A practical workflow:

  1. Screen every new client for a possible false claim. Ask about I-9s at every job since 1996, voter-registration attempts, FAFSA filings, social-benefit applications, and any passport presentation at any port of entry. If any answer is a possible false claim, escalate immediately — the consequence cannot be waived after the fact.

  2. For ambiguous I-9 cases, look for “U.S. national” instead of “U.S. citizen.” Pre-2009 Form I-9 versions combined those checkboxes; if the client signed an older I-9 and credibly claimed “U.S. national” — which covers American Samoans and some Northern Mariana Islanders — there is a defense, and the BIA recognizes the distinction in Matter of Richmond.

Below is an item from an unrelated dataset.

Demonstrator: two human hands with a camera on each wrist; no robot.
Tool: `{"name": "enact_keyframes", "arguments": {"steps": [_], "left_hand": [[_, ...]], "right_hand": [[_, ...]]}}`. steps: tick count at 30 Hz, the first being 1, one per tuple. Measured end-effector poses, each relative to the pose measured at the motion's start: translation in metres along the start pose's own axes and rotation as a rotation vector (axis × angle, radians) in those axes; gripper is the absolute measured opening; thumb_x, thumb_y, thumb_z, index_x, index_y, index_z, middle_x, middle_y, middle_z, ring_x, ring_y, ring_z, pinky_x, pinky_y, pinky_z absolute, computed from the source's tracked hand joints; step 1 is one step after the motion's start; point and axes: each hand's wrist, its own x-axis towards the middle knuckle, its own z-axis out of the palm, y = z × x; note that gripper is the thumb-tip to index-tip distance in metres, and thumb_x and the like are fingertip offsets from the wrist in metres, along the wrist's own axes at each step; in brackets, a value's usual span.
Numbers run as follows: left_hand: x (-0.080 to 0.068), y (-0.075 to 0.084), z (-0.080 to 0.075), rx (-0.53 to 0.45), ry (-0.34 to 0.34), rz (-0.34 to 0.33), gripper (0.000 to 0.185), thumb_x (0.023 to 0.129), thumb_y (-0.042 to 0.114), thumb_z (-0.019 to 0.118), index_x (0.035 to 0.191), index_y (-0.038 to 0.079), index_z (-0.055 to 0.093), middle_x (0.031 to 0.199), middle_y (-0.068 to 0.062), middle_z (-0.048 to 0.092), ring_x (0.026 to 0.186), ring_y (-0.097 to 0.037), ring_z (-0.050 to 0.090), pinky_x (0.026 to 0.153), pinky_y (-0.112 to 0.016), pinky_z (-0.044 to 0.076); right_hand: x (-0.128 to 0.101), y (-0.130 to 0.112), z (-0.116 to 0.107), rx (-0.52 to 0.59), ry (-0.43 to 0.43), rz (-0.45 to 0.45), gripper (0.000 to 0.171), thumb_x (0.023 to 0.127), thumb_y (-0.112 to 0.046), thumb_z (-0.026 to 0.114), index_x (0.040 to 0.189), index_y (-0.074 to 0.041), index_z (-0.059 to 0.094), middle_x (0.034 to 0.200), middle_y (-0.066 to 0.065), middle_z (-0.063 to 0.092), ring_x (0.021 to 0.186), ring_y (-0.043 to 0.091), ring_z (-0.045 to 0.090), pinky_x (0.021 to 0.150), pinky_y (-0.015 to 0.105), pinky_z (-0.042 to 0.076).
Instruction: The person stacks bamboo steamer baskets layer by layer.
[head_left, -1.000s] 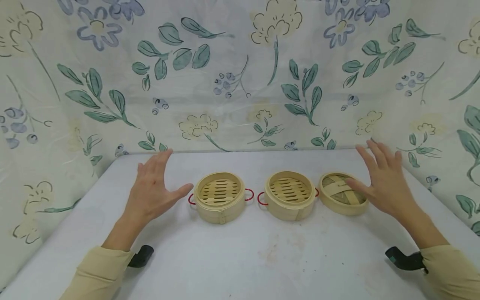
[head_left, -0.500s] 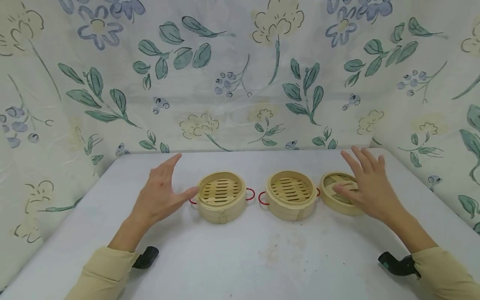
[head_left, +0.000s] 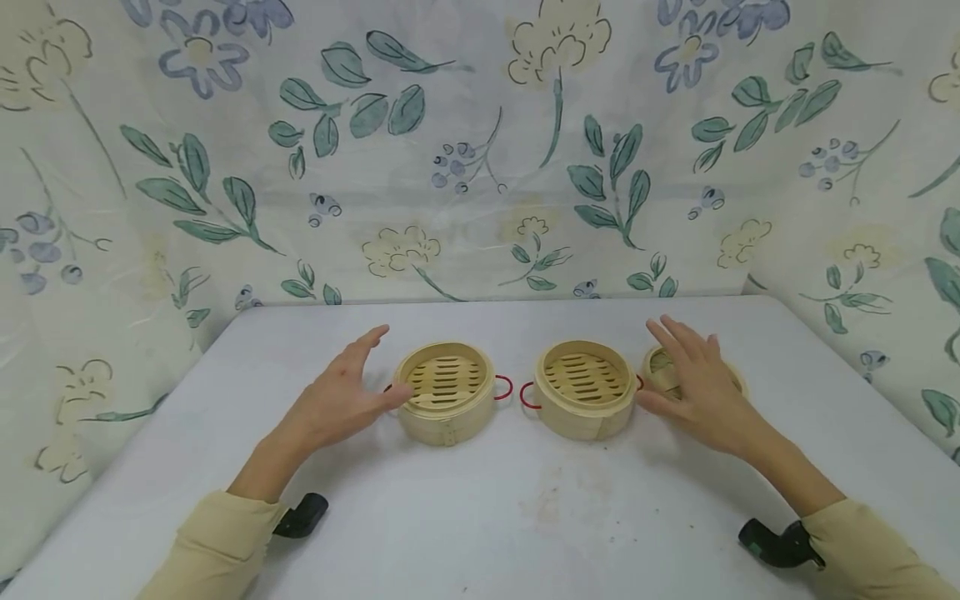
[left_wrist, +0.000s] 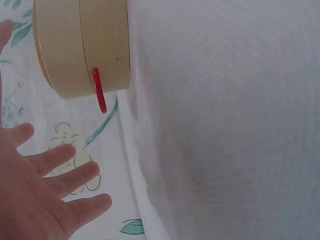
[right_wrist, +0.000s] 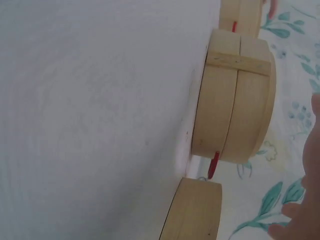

Current I-9 versions separate the boxes.

  3. For young clients, develop the §212(a)(6)(C)(ii)(II) exception. If the client (a) had U.S.-citizen natural or adoptive parents, (b) permanently resided in the U.S. before age 16, and (c) reasonably believed she was a citizen at the time, the exception applies. Documentary proof matters.

  4. Litigate knowledge under Matter of Richmond. The government bears the burden of proving the false claim was knowing. A client who genuinely did not understand the I-9 question, or who believed in good faith that she was a citizen, has a defense. Affidavits, contemporaneous medical records, and credible testimony are the evidence base.

  5. Cross-check the USCIS Policy Manual on inadmissibility for current adjudication standards on the I-485 side, and the 9 FAM 302.9 (DOS Foreign Affairs Manual) for consular processing.

  6. Avoid retroactive U.S. citizenship claims at re-entry. A returning LPR or visa holder asked “are you a U.S. citizen?” at the port of entry should answer truthfully every time. A single re-entry false claim is a permanent bar to future relief.

Disclaimer

Fola Form is a software company, not a law firm. Nothing in this article is legal advice and reading it does not create an attorney-client relationship. The false-claim ground at INA §212(a)(6)(C)(ii) is permanent and largely unwaivable; the analysis depends on the exact words, context, and date of every representation. Verify against the primary source — Matter of Richmond, 26 I&N Dec. 779 (BIA 2016) — along with the INA §212(a)(6)(C) and §237(a)(3)(D) statutory texts, before relying on this analysis in any individual case. Consult a licensed immigration attorney about false-claim exposure on a specific record.